(Above photo: A Fast and Furious weapons used in a 2013 Gang Style Assault in Phoenix. The Phoenix Police Dept. and U.S. Government had withheld the photo from Congress and the public until it was recently released as a result of a Freedom of Information lawsuit.)
A Freedom of Information (FOI) lawsuit against a police agency that refused to turn over public information about “Fast and Furious” has resulted in more documents being released: Crime scene photos from a gang-style assault in Phoenix in 2013. One rifle used in the attack had been “walked” under the federal government’s Fast and Furious case.
The conservative watchdog group Judicial Watch filed the FOI lawsuit against the City of Phoenix to obtain the documents withheld by the Phoenix Police Department.
The photos provide graphic evidence of the violent toll taken by the Justice Department’s use of the controversial gunwalking strategy in which agents from the Bureau of Alcohol, Tobacco and Firearms allowed thousands of weapons to be delivered to Mexican drug cartels. The weapons have since been used in an undetermined number of violent crimes, including a Dec. 2010 shoot-out in which illegal immigrants murdered border patrol agent Brian Terry. The Justice Department has refused repeated requests from Congress and the media for an accounting of where the weapons are turning up and in what crimes they are being used.
In the Phoenix gang-style assault, which left two people wounded, an AK-47 rifle was traced to Fast and Furious. A close-up photo produced in the FOI lawsuit last week reveals the serial number.

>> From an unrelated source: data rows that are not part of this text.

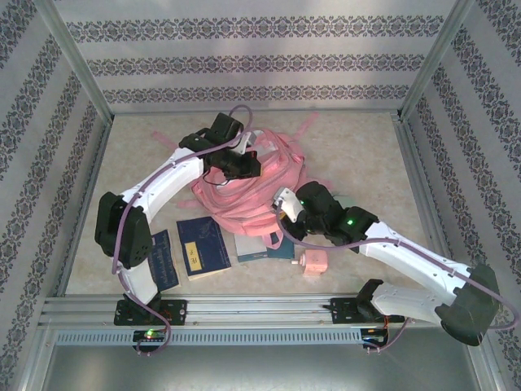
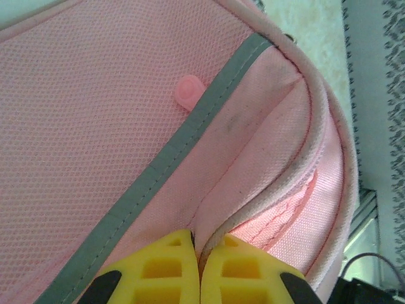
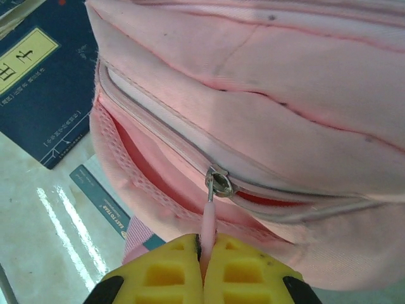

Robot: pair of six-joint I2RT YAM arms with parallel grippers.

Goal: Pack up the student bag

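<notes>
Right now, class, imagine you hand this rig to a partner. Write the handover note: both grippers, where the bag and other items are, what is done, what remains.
Left gripper: shut, pinching a fold of the student bag.
Right gripper: shut on the pink zip pull.
Bag lies mid-table; its zip gapes, bright lining showing.
Done: bag braced, pull in hand.
Left: probably finish unzipping, then pack. The blue book, the books beside it and the small pink object lie outside, near the arm bases.
</notes>
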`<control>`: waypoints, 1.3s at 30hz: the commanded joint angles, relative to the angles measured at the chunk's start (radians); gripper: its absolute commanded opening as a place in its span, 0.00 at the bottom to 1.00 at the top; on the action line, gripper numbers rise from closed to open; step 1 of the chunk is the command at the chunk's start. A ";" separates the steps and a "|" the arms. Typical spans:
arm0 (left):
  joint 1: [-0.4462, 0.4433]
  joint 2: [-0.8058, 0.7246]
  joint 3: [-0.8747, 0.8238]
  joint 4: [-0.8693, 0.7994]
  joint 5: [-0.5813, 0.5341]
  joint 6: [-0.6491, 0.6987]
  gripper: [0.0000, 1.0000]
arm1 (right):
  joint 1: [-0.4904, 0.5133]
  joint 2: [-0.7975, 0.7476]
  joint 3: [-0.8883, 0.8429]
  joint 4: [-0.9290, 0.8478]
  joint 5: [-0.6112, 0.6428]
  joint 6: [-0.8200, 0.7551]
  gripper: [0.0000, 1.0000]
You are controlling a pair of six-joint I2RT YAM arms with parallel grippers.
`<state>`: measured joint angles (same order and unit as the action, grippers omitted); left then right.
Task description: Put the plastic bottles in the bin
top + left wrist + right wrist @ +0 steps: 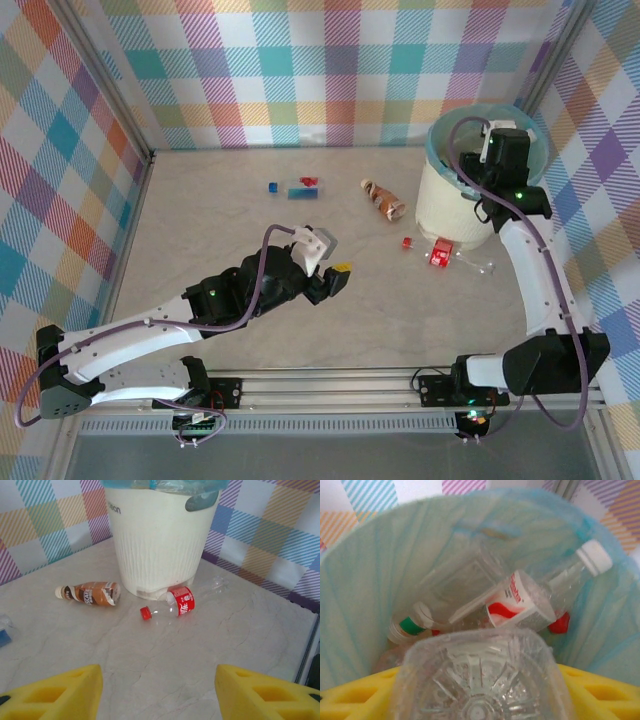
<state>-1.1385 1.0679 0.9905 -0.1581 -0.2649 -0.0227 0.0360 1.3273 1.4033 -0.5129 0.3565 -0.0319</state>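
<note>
My right gripper [480, 700] hangs over the bin [445, 205], a cream-white tub lined with a teal bag [365, 580]. Its yellow fingers [602, 692] flank a clear plastic bottle [480, 675] whose base faces the camera. Inside the bin lie a white-capped bottle with a red-and-white label [530, 600] and a green-labelled one [412, 622]. On the table by the bin's foot lie a brown bottle [92, 592] and a clear bottle with a red label and cap [175, 605]. My left gripper [159, 690] is open and empty, low over bare table, well short of them.
A small blue-and-clear bottle [300, 191] lies mid-table, with a red scrap [309, 181] and a blue cap [272, 186] beside it. A loose red cap [407, 243] lies left of the bin. Checked walls close the table at the left, back and right.
</note>
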 commanded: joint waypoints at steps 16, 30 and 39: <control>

An October letter from Republican members of Congress to the Justice Department, written prior to the photos being released, states that the rifle had been purchased by Fast and Furious suspect Sean Christopher Stewart.
[quote]Stewart pled guilty to firearms trafficking charges resulting from his involvement with Operation Fast and Furious … Stewart purchased this particular firearm on December 8, 2009, one of 40 that he purchased that day while under ATF surveillance.”—Congress’ letter to DOJ [/quote]
The letter, signed by Rep. Darrell Issa (R-Calif) and Sen. Charles Grassley (R-Iowa) says that ATF traced the firearm on July 31, 2013, the day after Phoenix police officers recovered it.
“Yet, over a full year has passed, and the Department has failed to notify the Committees … This lack of transparency about the consequences of Fast and Furious undermines public confidence in law enforcement and gives the impression that the Department is seeking to suppress information and limit its exposure to public scrutiny,” the members write in the letter.
In 2012, the House of Representatives voted to hold Attorney General (AG) Eric Holder in contempt of Congress for refusing to turn over public documents in Fast and Furious. It was the first time a sitting AG was held in contempt. President Obama claimed executive privilege to prevent the release of the subpoenaed documents to Congress. Thousands of the documents were turned over in recent weeks as a result of a separate FOI lawsuit filed by Judicial Watch.
The crime scene photos, some of them graphic, can be viewed on the watchdog group’s website.